I found a big box of old girl magazines in a dead woman's storage unit. Every one of them is hilarious. Apparently Hillary Duff was a really big deal back in the day, and the average weight of an American was something like 27 pounds.

They all have "inside secrets" about men. Things we want and never say, things we say and never mean. A lot of these secrets are about what we find sexually appealing.

It goes without saying that:

1) Everything printed in these magazines is horseshit and

2) I read girl magazines.

I'm sure the right shade of eyeliner, the right sized waist and belly button piercing is really really hot to a lot of guys. The kind of guys that the kind of girls who used to read this shit wanted to have. Guys who wear backwards baseball caps, talk about stereo equipment and substitute swear words for an actual moderately developed vocabulary. There is a degree to which I realize I am describing myself. Fuck.

I don't want you to get the idea I'm bitter or jealous. If you read my blog you're contractually bound to agree with everything I say and take my side of stories over fact. I seriously hate douchey guys and I seriously hate their groupies in tight black yoga pants, pastel crop tops, blonde hair and personality of a girl-magazine reading blonde thot standing next to her who is her best friend 4 lyf until one of them talks about the other behind her back.

I'm also severely digressing. The point of this entry was to illustrate things guys, or real men*, who watch movies without fight scenes, things these men find sexy. A list that has never been published in Seventeen or YM and never will (do they still exist?) And if you're a girl this is supposed to somehow help you out.

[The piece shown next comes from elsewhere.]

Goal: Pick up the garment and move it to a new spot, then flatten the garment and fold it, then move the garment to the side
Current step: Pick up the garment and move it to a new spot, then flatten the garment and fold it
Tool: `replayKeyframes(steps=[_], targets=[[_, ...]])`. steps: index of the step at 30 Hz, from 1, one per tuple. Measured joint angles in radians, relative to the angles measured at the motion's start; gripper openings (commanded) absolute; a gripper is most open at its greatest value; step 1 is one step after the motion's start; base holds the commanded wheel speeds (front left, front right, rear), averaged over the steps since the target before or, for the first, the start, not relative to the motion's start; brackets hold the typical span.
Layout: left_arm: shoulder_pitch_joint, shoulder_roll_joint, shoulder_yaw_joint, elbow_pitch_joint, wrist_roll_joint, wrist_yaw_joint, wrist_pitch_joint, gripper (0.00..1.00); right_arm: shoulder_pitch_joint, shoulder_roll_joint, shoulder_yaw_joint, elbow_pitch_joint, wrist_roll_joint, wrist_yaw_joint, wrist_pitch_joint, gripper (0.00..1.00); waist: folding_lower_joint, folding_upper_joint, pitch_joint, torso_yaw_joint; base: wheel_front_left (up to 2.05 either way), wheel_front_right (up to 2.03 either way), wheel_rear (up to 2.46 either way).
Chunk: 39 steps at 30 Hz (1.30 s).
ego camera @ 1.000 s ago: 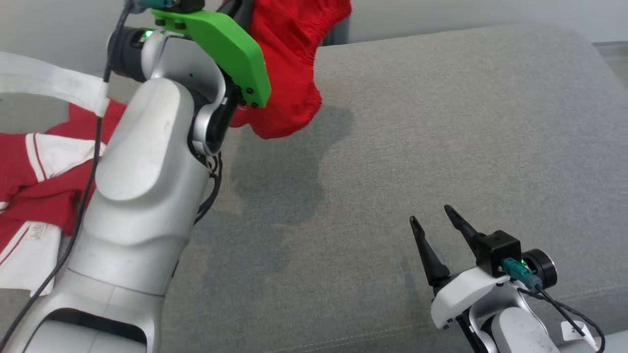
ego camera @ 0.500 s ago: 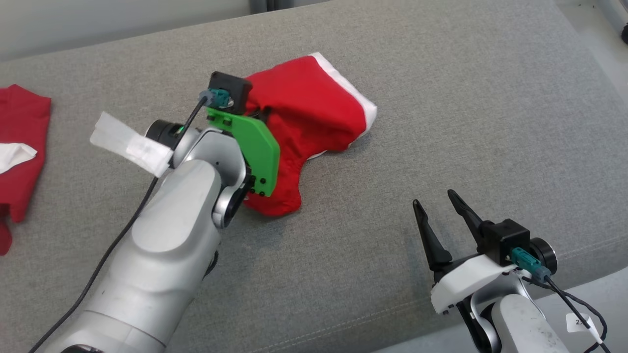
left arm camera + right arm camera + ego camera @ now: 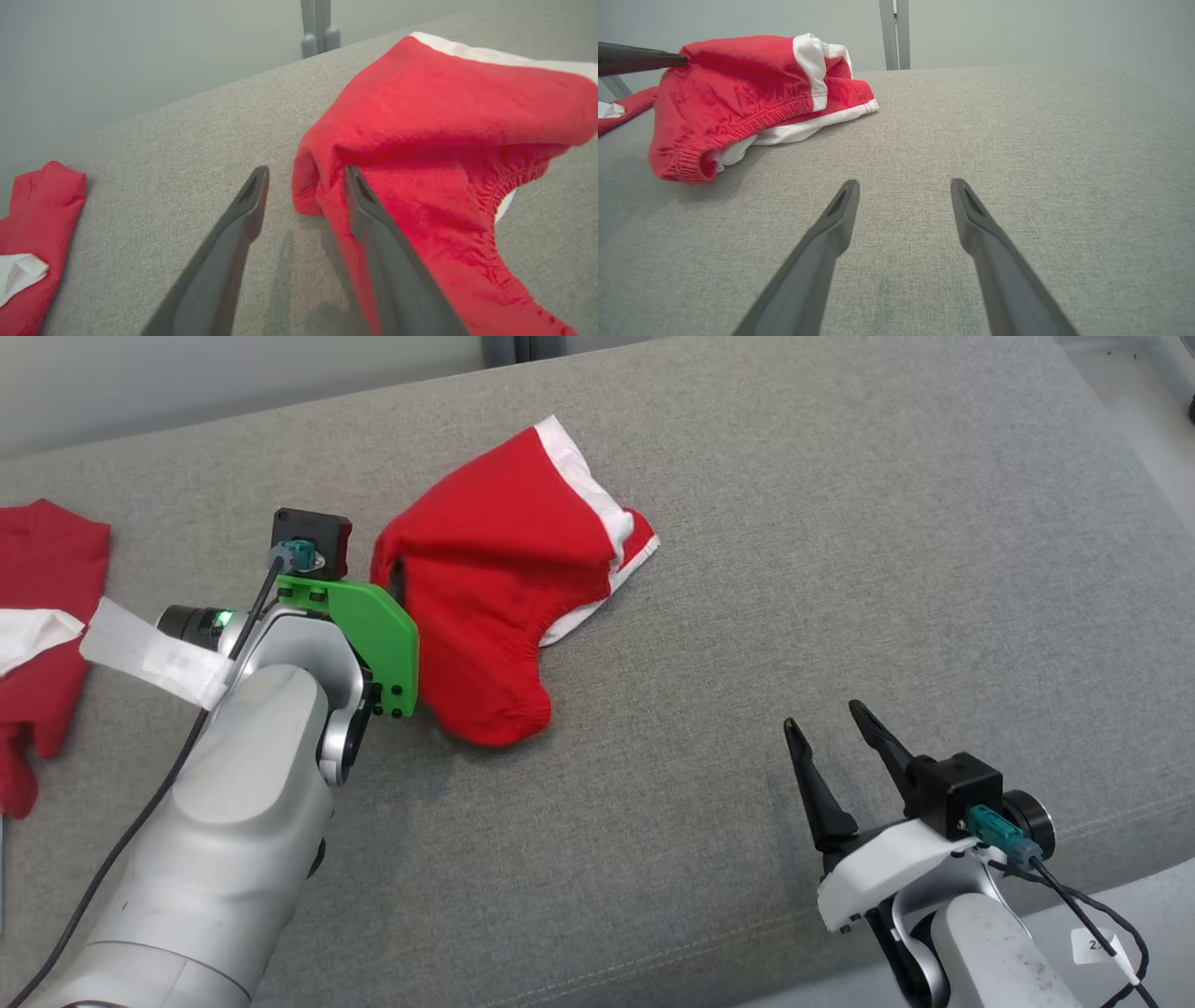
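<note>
The garment [image 3: 485, 579] is a pair of red shorts with white trim, lying crumpled on the grey cushion [image 3: 840, 569]. In the left wrist view my left gripper [image 3: 306, 175] is open, and a fold of the garment [image 3: 444, 116] sits at its tips, against the right finger [image 3: 373, 224]. From the head, the green mount [image 3: 373, 635] of that arm sits right at the shorts' left edge. My right gripper [image 3: 822, 717] stands open and empty at the lower right, well clear of the shorts [image 3: 728, 88], over bare cushion [image 3: 904, 183].
Another red and white piece of clothing [image 3: 47, 579] lies at the far left of the cushion [image 3: 42, 210]. The cushion's front edge [image 3: 1102, 887] runs just behind my right wrist. A grey post [image 3: 892, 32] stands behind the cushion.
The head camera has shifted. The garment hung from my shut left gripper a second ago; it was lowered onto the cushion, and the fingers have now opened and let it go. The right gripper stayed still.
</note>
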Motion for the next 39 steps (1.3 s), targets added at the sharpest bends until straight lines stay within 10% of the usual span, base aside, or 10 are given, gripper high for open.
replayKeyframes(steps=[21, 35, 36, 38, 39], targets=[[0.156, -0.073, -0.248, -0.239, 0.085, -0.110, 0.018, 1.00, 0.042, 0.000, -0.022, -0.016, -0.019, 0.000, 0.027, 1.00, 0.0001, 0.0000, -0.087, 0.033, 0.00, 0.00, 0.00], [0.189, 0.012, -0.334, -0.209, 0.172, -0.077, 0.077, 1.00, 0.040, 0.000, -0.023, -0.032, -0.016, 0.000, 0.027, 1.00, 0.0001, 0.0000, -0.034, -0.012, 0.00, 0.00, 0.00], [0.181, 0.016, -0.334, -0.201, 0.175, -0.072, 0.075, 0.96, 0.039, 0.000, -0.023, -0.032, -0.016, 0.000, 0.025, 1.00, 0.0000, 0.0000, -0.029, -0.013, 0.00, 0.00, 0.00], [0.167, 0.027, -0.335, -0.183, 0.185, -0.064, 0.075, 0.49, 0.036, 0.000, -0.024, -0.032, -0.014, 0.000, 0.025, 1.00, 0.0001, 0.0000, -0.021, -0.015, 0.00, 0.00, 0.00], [0.162, 0.033, -0.335, -0.174, 0.190, -0.061, 0.075, 0.42, 0.034, 0.000, -0.024, -0.032, -0.013, 0.000, 0.024, 1.00, 0.0000, 0.0000, -0.018, -0.015, 0.00, 0.00, 0.00]])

*I'm not implying I'm a real man. For the remainder of this entry I will, however, speak for a royal 'Me'

I'll stray from the umbrella obviousii, like girls adoring my dog or being able to hang out with my best friend without me there and not fucking him, and try to provide genuinely unique advice that boxes all human beings up into disgusting little packages the way the girl magazines of old did it. The list is separated into desired reaction or opinion. 

Sexy

Sexy panties. I'm serious. And while I loathe the word 'panties' for being so pornographically bastardized or something, it should be noted that a really sexy bra is not nearly as important so saying sexy 'underwear' could be misleading. Note it doesn't take much to make panties sexy. They're fucking panties, after all. Anything that doesn't come wrapped in plastic would work, just illustrate that you have some interest in your underwear and it becomes sexy. Boy shorts and hip huggers are S tier though.

T-shirt, aforementioned panties, holster, toy guns. Or real guns.

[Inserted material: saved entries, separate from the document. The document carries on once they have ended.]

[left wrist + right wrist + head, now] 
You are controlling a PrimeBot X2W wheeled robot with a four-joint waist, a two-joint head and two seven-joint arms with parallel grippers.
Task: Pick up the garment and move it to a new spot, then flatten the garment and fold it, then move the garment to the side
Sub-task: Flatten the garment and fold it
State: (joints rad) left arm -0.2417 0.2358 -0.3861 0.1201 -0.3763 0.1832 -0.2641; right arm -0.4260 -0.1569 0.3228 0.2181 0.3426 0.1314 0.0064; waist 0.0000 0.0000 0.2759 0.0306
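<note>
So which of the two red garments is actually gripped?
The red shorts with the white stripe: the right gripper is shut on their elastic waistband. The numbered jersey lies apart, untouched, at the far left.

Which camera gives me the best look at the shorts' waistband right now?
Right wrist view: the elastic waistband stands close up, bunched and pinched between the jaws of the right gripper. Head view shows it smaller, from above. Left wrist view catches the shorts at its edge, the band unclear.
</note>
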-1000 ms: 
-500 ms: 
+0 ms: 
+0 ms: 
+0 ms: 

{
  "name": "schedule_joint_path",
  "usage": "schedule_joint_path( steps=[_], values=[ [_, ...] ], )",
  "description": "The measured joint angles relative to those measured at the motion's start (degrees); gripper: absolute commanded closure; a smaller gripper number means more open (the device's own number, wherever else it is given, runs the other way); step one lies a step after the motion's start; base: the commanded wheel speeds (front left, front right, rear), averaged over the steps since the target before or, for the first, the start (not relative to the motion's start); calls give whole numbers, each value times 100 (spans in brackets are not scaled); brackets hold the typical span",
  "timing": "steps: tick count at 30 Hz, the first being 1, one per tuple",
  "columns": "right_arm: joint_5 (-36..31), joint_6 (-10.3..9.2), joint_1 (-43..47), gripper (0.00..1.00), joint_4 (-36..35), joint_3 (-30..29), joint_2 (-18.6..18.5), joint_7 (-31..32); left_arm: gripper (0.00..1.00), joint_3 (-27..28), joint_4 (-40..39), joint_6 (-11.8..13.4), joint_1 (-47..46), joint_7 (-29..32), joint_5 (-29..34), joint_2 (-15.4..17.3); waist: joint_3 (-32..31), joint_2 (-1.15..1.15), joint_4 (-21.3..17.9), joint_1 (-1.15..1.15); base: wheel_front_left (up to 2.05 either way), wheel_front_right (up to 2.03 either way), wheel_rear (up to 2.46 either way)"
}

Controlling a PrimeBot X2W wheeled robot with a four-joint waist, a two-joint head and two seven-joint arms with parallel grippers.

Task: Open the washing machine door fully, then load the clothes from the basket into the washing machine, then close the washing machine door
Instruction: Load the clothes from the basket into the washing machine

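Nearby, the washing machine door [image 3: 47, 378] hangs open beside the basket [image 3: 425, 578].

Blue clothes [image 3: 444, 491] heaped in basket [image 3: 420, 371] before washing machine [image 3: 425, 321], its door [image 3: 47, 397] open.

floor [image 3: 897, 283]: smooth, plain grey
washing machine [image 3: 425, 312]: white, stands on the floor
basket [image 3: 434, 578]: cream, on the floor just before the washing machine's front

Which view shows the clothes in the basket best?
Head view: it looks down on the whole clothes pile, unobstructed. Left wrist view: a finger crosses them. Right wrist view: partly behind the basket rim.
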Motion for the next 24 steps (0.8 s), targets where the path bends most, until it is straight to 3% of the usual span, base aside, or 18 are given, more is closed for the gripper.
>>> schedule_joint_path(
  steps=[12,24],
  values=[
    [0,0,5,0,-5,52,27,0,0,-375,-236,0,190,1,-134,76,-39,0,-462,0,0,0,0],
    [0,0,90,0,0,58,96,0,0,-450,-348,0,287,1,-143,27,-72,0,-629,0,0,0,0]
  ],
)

A cut off shirt exposing midriff, with emo/ska style suspenders underneath the shirt. Is this too specific? Probably uncomfortable. It is ideal you do not buy a midriff exposing shirt, but make it yourself

Get horny and aggressive at inopportune times, like we do. And even if we reject you in favor of employment or a family obligation, know how much we appreciate it anyway and that all we're thinking of is exiting the inopportune situation to find a janitor's closet.

Bite. Despite whatever perceptions you may have, it is universal. 

Hot

Any interest or knowledge of dumb shit like video games or bad movies. This is not as geek oriented as it may seem, since all men love dumb shit in one form or another and even if the dumb shit you like is different from the dumb shit we like, we're just impressed that you like dumb shit. A girl who likes lightsabres is just that much more of a keeper even though I fucking hate Star Wars.

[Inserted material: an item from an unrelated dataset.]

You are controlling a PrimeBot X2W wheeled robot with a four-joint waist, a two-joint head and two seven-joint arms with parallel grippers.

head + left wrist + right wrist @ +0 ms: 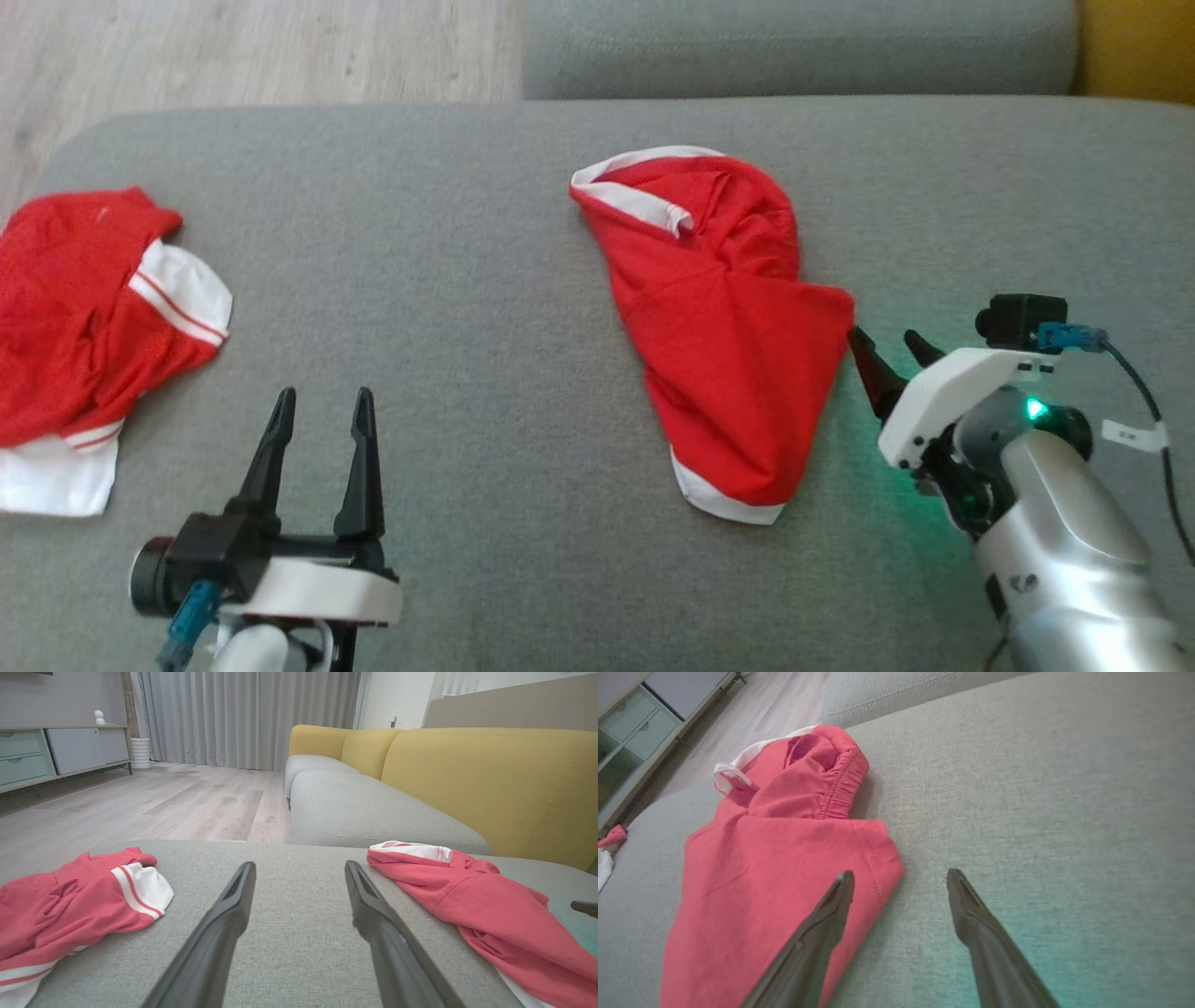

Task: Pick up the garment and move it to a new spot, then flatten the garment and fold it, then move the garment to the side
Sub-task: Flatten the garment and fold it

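Jaws spread wide on both, nothing held. The red garment point(728, 355) has its corner right at the left finger of the right gripper point(883, 347), well right of the left gripper point(324, 403). Risk: pinching one layer only (it lies crumpled), so it bunches rather than flattens.

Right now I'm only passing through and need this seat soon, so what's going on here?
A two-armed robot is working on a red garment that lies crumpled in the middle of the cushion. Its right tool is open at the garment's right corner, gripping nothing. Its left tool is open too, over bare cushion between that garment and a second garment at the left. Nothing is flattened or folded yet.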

Being able to, under any circumstances and in any game, beat us in a competitive video game when we are trying our hardest. If you are not into video games or have no access to them for practice, challenge us while we're drunk. It still counts.

Know what type of girl we most detest, and dunk on rhe bitch before we do when encountering one.

If you are physically attractive and we are at a party, use every opportunity an unknowing guy hits on you to non-verbally communicate that you are with us, and you prefer us to him in every possible regard.

Bring us alcoholic beverages and drugs. While not actually hot itself, this lies somewhere between being cute for caring about us, and being sexy for wanting us to get fucked up. Whether you intend to take advantage of us later when we get drunk or not, we will think that is your intention.

Take advantage of us while we are drunk.

Cute

Playful and aggressive rough housing. Associated is not freaking out if you get hurt, and not freaking out if you hurt us. Rough housing with your dog also works, and rough housing with our dog is even better. If our dog playfully bites you and you playfully bite it back, get in the janitor's closet immediately.

If you know more than we do about a scientific theory or a mechanical process we discuss, let us badly explain it to you anyway. At least the first time. This is just so important to us.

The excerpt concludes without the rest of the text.